Political Strategy for a Permanent Democratic Majority

The Democratic Strategist

That Godless Liberal Herbert Hoover

TDS has been following the race for the chairmanship of the Republican National Committee as offering important insights into the conservative zeitgeist these days, with its steadfast and increasingly strident claims that there’s nothing wrong with the GOP that an ideological turn to the Right can’t solve.
As the RNC vote draws nigh (it is scheduled to occur on Saturday), the zaniness is getting even more intense. Check out this exerpt from a WaPo analysis by Perry Bacon, Jr., on the state of the chairmanship contest:

Party activists coming to Washington say they will focus on restoring what they describe as the GOP’s core principles. Even many of Duncan’s backers support the anti-bailout resolution, which could be before the full RNC tomorrow.
“People in this country are more conservative than what has been shown,” said Cathie Adams, an RNC member from Texas. “Republicans have lost because we were playing the me-too game of growing government.”
RNC members, who include three representatives from each state, frequently criticize Bush’s “compassionate conservatism,” particularly his efforts to make it easier for illegal immigrants to become citizens. And while usually not naming Bush, all six RNC candidates have also emphasized the need for Republicans to push for lower federal spending. [Ken] Blackwell has been the most explicit, likening Bush to former president Herbert Hoover for advocating policies that increased the size of government.

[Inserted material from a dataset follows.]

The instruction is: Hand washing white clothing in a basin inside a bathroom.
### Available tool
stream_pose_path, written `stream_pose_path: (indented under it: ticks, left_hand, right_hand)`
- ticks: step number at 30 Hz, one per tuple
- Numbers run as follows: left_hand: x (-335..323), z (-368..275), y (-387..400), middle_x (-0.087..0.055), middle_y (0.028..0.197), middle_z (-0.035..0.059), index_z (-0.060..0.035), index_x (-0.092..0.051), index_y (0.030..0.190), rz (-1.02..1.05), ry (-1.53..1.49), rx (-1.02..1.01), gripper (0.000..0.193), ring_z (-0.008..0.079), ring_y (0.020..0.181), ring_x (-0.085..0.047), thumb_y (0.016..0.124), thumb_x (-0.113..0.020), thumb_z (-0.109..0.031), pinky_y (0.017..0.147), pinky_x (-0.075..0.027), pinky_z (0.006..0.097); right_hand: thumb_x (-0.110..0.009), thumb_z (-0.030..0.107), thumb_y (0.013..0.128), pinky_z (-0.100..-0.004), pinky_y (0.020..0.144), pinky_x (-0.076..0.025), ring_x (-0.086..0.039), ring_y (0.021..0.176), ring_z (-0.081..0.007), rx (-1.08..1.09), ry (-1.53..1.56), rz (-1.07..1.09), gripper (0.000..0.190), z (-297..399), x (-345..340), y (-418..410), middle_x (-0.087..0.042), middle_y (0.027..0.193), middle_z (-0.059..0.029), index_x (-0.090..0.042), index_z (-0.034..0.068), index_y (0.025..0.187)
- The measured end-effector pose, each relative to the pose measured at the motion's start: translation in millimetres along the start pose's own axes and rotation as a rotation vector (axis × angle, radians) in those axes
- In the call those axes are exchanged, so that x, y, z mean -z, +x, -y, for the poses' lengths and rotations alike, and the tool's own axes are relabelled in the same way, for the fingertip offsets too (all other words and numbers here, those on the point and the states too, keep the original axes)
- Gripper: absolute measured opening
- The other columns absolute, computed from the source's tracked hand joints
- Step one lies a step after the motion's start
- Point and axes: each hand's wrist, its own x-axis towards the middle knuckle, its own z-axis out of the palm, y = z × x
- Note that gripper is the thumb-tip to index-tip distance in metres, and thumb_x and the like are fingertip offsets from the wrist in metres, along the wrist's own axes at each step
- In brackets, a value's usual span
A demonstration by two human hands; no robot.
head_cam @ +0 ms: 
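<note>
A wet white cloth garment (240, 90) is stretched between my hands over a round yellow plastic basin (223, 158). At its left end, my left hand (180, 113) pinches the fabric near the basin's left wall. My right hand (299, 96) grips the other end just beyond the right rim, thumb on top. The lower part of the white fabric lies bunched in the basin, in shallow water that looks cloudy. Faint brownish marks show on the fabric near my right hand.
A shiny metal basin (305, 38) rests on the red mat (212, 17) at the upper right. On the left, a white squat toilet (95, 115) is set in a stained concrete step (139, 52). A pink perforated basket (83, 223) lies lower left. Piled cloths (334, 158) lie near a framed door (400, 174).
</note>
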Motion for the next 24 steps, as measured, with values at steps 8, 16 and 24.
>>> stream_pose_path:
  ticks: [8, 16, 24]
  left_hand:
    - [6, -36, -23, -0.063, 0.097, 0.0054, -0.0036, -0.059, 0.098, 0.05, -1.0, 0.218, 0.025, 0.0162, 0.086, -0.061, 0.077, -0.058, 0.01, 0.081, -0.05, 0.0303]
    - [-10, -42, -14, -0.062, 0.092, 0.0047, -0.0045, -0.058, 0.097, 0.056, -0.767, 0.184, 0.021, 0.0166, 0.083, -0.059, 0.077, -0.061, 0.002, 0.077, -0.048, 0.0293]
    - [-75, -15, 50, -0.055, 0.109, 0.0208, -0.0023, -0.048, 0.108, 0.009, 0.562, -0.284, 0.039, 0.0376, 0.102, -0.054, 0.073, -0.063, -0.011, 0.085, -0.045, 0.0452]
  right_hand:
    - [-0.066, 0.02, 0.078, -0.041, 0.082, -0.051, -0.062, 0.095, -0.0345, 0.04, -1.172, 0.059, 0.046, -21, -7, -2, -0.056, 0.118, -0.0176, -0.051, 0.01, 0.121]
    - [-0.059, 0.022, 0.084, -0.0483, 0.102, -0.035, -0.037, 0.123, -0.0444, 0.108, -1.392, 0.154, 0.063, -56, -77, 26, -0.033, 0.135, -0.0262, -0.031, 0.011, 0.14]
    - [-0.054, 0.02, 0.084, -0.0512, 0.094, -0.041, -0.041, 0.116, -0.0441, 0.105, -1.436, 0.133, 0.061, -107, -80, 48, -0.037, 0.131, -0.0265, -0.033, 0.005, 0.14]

As Bacon’s full story richly documents, the GOP’s “core principles” now seem to include a semi-universal view condemning not only the Bush-led autumn financial bailout, but “compassionate conservatism,” the stimulus package, and anything other than an actual reduction in the size of the federal government. But leave it to Ken Blackwell to refute charges of Republican “neo-Hooverism” by attacking the memory of Herbert Hoover as a guy that caved in to the godless liberals of his day and failed to honor Republican “core principles.” By all accounts, Blackwell is unlikely to win the RNC chairmanship, but he may well best represent the ideological dispositions of latter-day conservatism.


Torture’s End

There’s no question that the single most dramatic step taken by Barack Obama since his inauguration on Tuesday was the series of executive orders banning use of torture by federal agencies (including the CIA), eliminating the CIA’s secret “black sites,” and setting into motion the eliimination of the Gitmo prison and the legal limbo it represents.
Michael Isikoff and Mark Hosenball have a good summary of the orders at Newsweek, along with an account of the internal debate that led up to it. And Marc Ambinder of The Atlantic explains some of the “hard cases”–particularly Yemeni and Chinese prisoners–that will complicate the closure of Gitmo.
If you actually want to read the four executive orders involved, Salon has usefully posted them here.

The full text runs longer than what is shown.